Yuliandre mengatakan yang disebutkan dalam Undang-Undang Penyiaran hanya iklan komersial dan iklan layanan masyarakat. Hal ini, kata dia, memicu multitafsir sehingga ada tuntutan kepada KPI untuk melakukan teguran atau peringatan ke lembaga penyiaran terkait dengan iklan politik.
Baca juga: KPI Ajukan Banding Putusan PTUN Soal Larangan Iklan Politik
Yuliandre meminta tafsiran iklan politik ini bisa dijelaskan di Undang-Undang Penyiaran.

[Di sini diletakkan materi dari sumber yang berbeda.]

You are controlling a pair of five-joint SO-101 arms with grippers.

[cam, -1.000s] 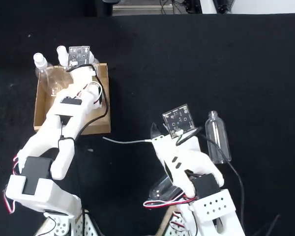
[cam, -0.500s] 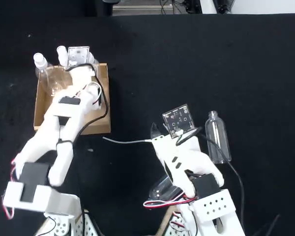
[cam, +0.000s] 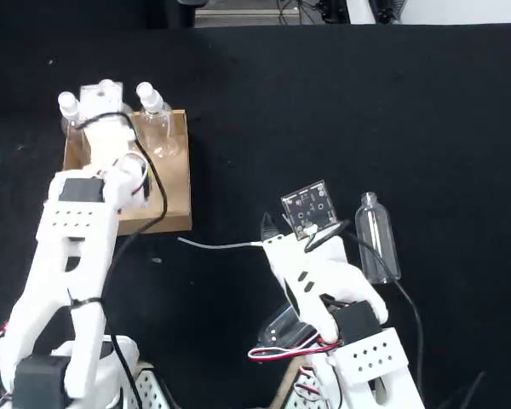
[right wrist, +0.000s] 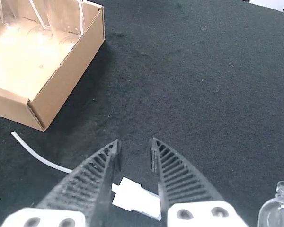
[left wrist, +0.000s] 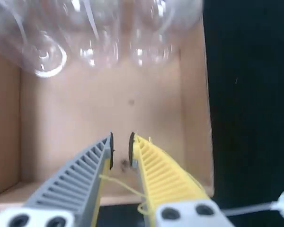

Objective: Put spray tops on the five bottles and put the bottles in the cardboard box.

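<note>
Tabletop (right wrist: 203, 71), spray top (right wrist: 132, 196) under right tool (right wrist: 135, 144)

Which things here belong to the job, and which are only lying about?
Job: box, capped bottles in it, bare bottle, spray top with tube.
Lying about: black cloth, cables behind the table.

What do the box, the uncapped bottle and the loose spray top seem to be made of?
Box: brown cardboard, matte, raw cut edges.
Uncapped bottle: clear plastic probably, glossy, see-through with highlights.
Spray top: white plastic, likely, smooth, opaque.
</note>
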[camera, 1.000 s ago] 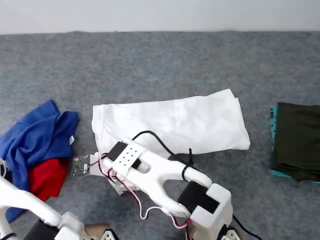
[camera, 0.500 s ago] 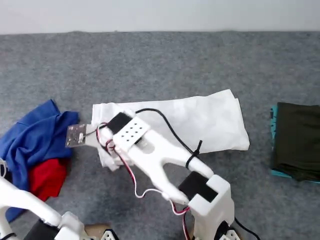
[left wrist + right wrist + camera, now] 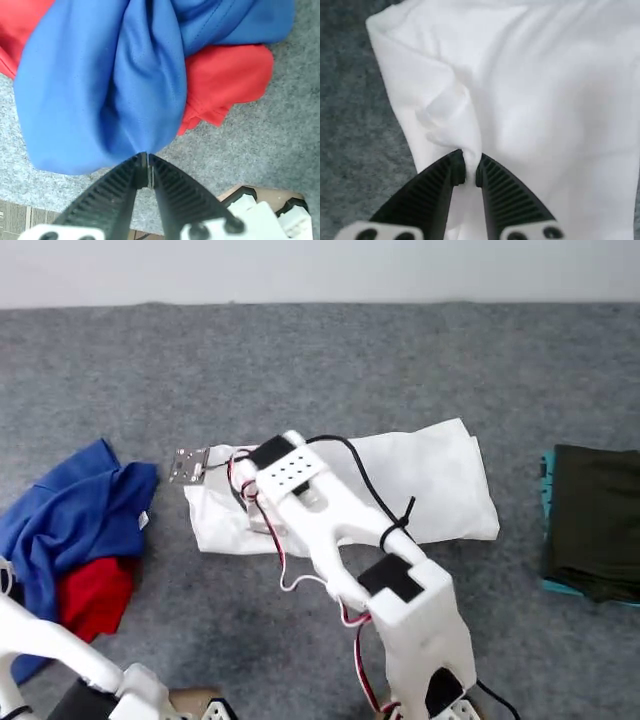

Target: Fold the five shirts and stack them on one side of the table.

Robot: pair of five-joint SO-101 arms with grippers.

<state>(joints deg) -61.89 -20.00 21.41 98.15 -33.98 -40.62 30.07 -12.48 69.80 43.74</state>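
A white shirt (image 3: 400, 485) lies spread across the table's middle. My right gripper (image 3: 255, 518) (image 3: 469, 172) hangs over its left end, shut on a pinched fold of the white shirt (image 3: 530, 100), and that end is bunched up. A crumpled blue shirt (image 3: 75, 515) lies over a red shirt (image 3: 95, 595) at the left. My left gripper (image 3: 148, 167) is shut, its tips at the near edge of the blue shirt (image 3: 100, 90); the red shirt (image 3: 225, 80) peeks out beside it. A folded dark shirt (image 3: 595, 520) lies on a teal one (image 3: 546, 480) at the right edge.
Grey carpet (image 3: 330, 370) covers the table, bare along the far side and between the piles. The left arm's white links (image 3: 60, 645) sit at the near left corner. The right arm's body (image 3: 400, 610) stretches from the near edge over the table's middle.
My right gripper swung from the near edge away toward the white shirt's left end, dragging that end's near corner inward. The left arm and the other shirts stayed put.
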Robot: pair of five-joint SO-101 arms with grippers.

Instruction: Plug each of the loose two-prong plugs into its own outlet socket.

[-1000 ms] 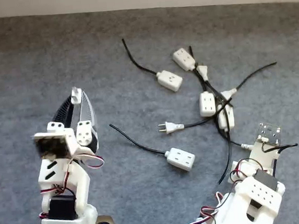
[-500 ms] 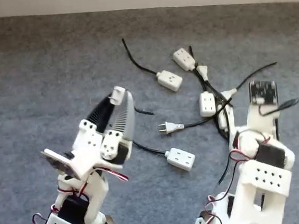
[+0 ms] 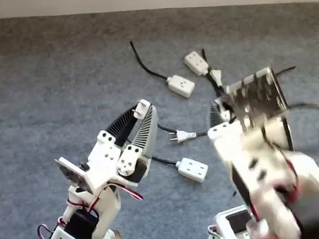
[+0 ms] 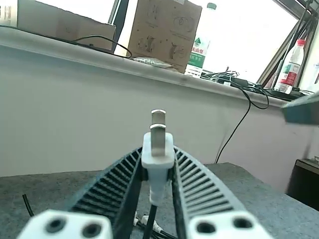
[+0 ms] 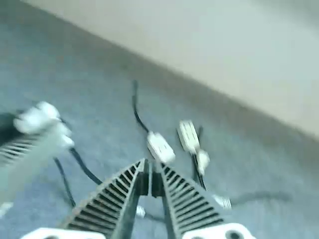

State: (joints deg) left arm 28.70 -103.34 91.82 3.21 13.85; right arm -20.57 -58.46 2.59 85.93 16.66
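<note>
My left gripper (image 4: 158,155) is shut on a white two-prong plug (image 4: 158,142), prongs pointing away past the fingertips and its black cord trailing back between the fingers. From above, that gripper (image 3: 142,114) hovers over the mat left of a loose plug (image 3: 181,135). One white outlet socket (image 3: 192,170) lies just right of the left arm, and two more (image 3: 180,86) (image 3: 196,63) lie farther back. My right gripper (image 5: 150,173) is shut and empty, raised above the mat. Beyond it are two sockets (image 5: 160,147) (image 5: 188,135) and a small plug (image 5: 202,160).
The raised right arm (image 3: 262,144) covers the tangle of cords and sockets at the right of the grey mat (image 3: 45,90). Black cords run among the sockets. A pale wall borders the mat's far edge.
The left arm swung right and forward, carrying its plug toward the middle. The right arm lifted from the front edge and now hangs over the right-hand sockets, hiding them.
</note>
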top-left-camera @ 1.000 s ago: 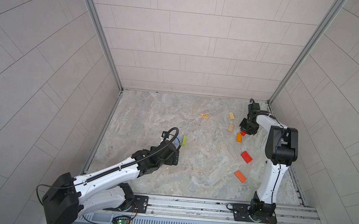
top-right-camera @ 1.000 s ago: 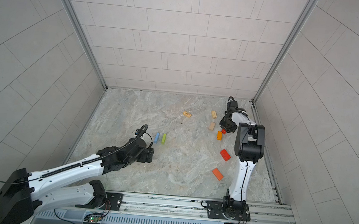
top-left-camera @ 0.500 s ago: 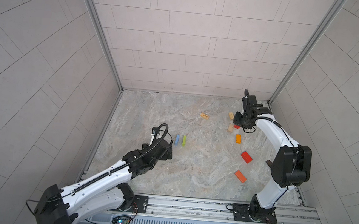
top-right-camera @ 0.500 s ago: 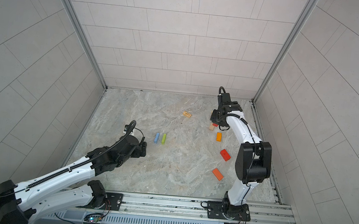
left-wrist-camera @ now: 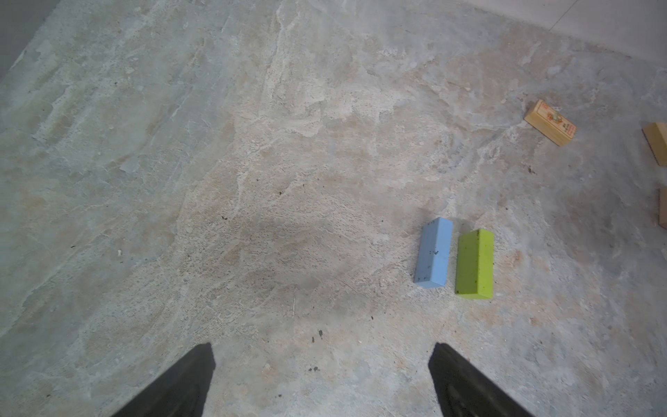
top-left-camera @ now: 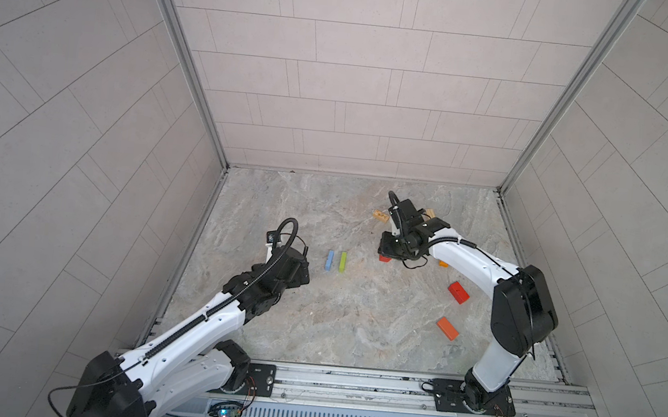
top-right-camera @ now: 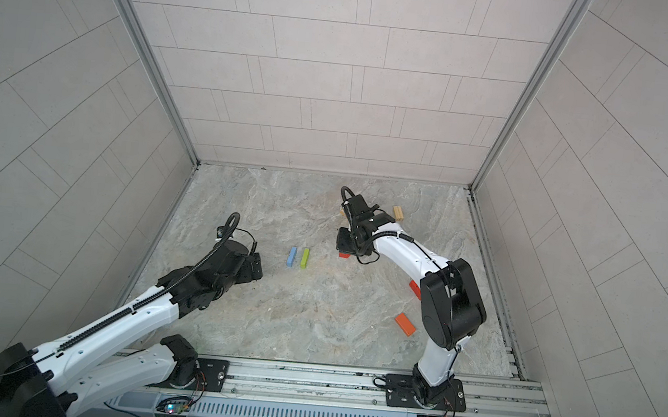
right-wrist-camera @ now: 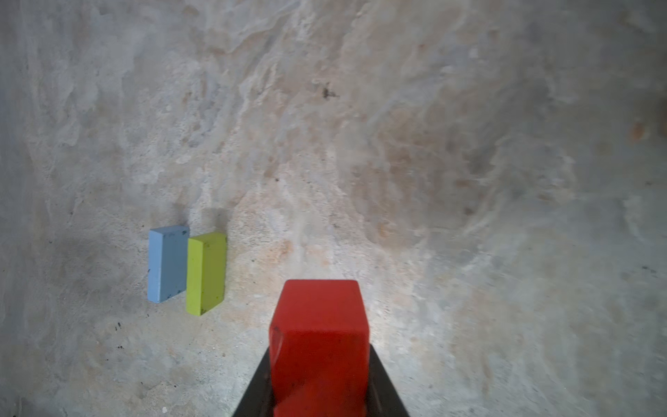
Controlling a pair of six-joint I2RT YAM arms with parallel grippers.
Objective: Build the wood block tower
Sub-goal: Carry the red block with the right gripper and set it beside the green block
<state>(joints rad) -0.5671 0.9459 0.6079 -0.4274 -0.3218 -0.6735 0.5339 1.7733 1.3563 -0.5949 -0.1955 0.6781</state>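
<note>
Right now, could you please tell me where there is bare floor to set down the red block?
Free: the marble strip between the lime green wooden block and the right tool holding the red wooden block; also the wide front floor toward the rail. Crowded: back right, around the tan wooden blocks and the right arm.

You see a light blue rectangular wooden block (left-wrist-camera: 434,252), a lime green rectangular wooden block (left-wrist-camera: 474,264) (both flecked with dark specks), a red rectangular wooden block (right-wrist-camera: 321,343), and a grey-beige marbled stone tabletop (left-wrist-camera: 252,144).
</note>
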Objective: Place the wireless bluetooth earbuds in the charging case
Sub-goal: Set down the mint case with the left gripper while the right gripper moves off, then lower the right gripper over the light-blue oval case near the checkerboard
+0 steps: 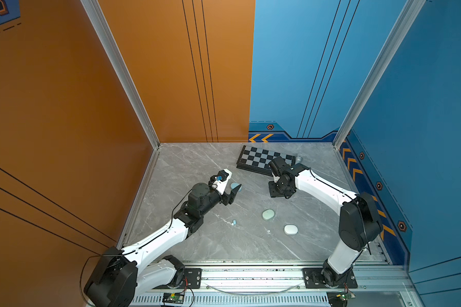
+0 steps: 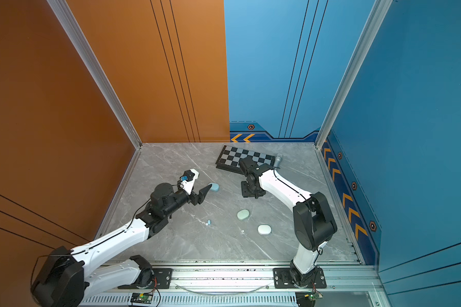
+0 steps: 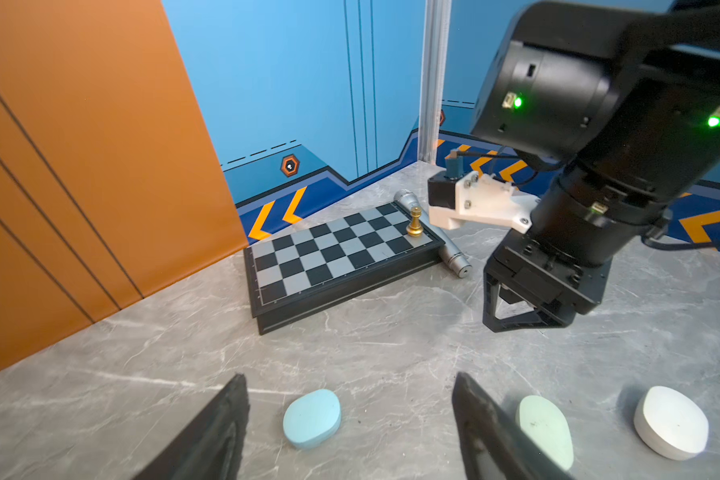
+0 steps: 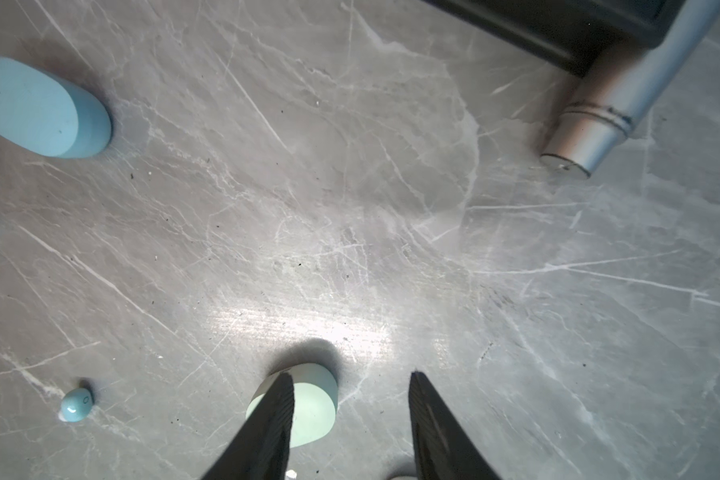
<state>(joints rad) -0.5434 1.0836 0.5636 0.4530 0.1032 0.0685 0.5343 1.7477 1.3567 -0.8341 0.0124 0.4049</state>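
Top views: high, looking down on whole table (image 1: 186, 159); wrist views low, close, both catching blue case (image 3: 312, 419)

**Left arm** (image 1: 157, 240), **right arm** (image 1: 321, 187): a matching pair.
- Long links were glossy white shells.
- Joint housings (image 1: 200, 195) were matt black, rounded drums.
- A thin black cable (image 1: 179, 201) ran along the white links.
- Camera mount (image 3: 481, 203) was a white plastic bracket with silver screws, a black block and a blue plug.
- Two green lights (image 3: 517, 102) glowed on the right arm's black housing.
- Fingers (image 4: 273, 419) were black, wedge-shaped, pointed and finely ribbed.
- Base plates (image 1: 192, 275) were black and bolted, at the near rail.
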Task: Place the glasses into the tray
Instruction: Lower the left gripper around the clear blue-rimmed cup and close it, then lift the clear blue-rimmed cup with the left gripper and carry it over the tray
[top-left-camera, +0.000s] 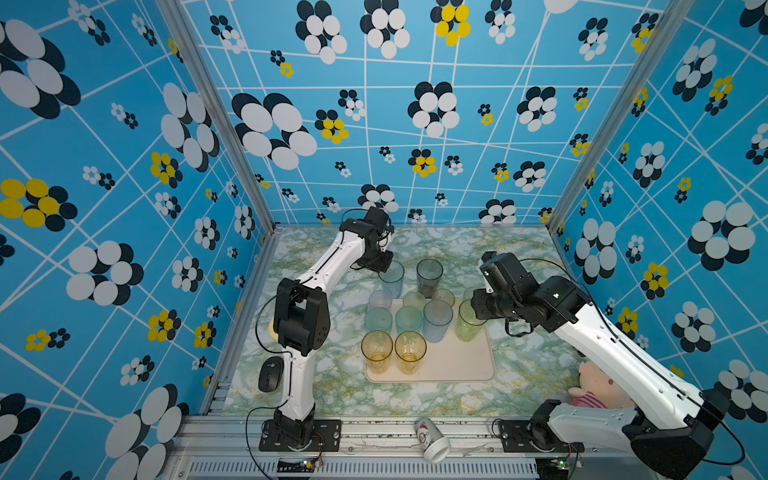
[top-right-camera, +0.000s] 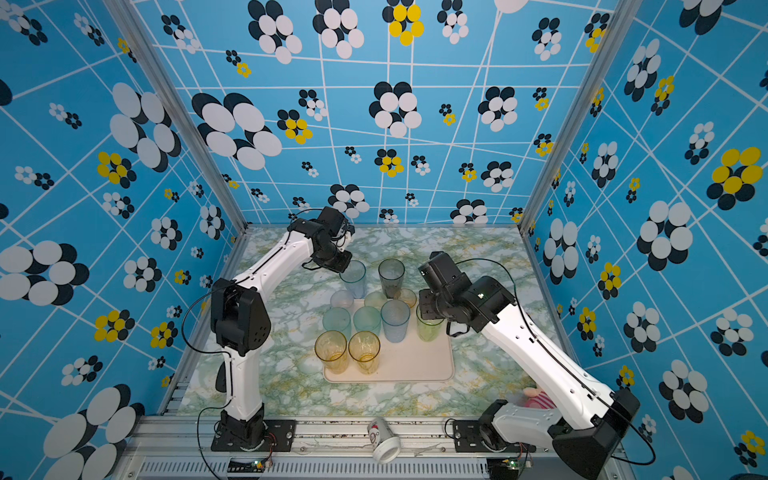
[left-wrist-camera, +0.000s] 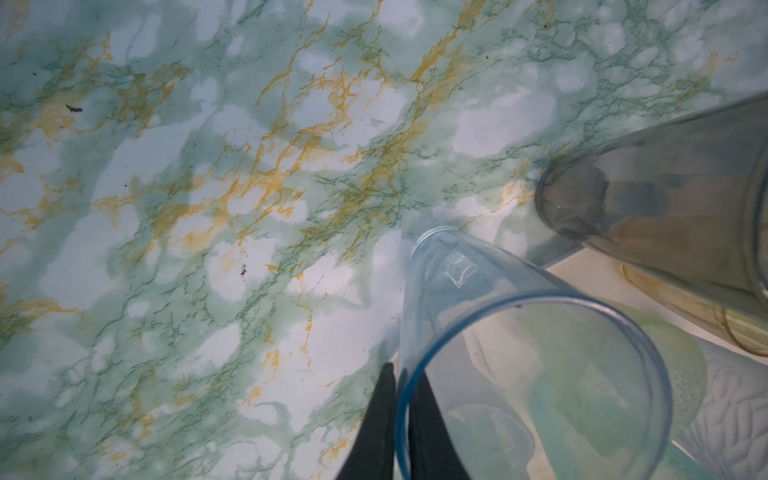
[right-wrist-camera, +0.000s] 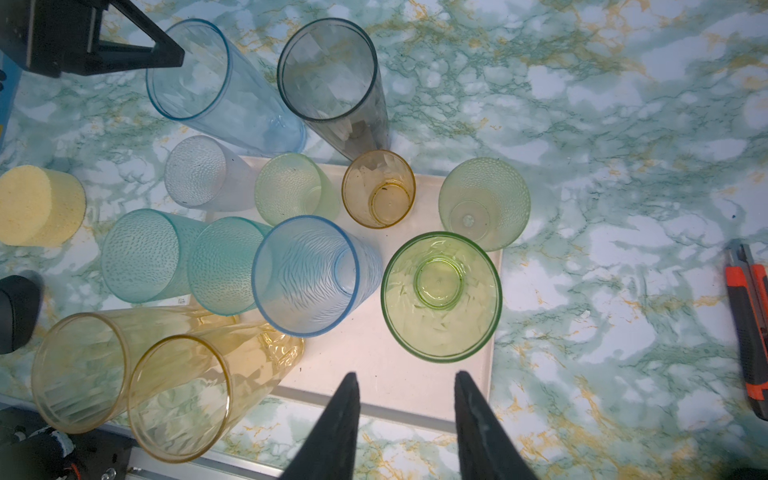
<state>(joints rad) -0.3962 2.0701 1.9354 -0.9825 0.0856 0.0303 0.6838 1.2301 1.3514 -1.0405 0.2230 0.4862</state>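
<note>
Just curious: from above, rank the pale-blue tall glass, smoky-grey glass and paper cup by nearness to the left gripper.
1. pale-blue tall glass: pinched by the left gripper
2. smoky-grey glass: beside it, rightward
3. paper cup: on the front rail

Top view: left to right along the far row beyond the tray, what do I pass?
Left claw, shut on the rim of the pale blue glass → that glass → grey glass → right arm.
</note>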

Hal itu bertujuan agar KPI punya dasar hukum saat kasus iklan politik dibawa ke jalur hukum.
Terkait dengan pemilihan kepala daerah 2018, kata Yuliandre, KPI akan menggandeng Komisi Pemilihan Umum, Badan Pengawas Pemilu, serta Kementerian Komunikasi dan Informatika. "Kerja sama ini untuk mengawasi iklan politik saat pilkada," ujarnya.
Yuliandre menambahkan, masa penyiaran iklan politik sudah diatur rentang waktunya. Karena itu, KPI mudah mengawasi iklan politik yang nantinya tayang di luar waktu yang sudah ditetapkan.
Anggota Komisi I DPR, Rudianto Tjen, menyebutkan maraknya iklan politik di televisi mencederai penyiaran Indonesia, seperti mars salah satu partai yang setiap hari ditayangkan. "Ini mencederai penyiaran Indonesia," ujar politikus PDI Perjuangan ini.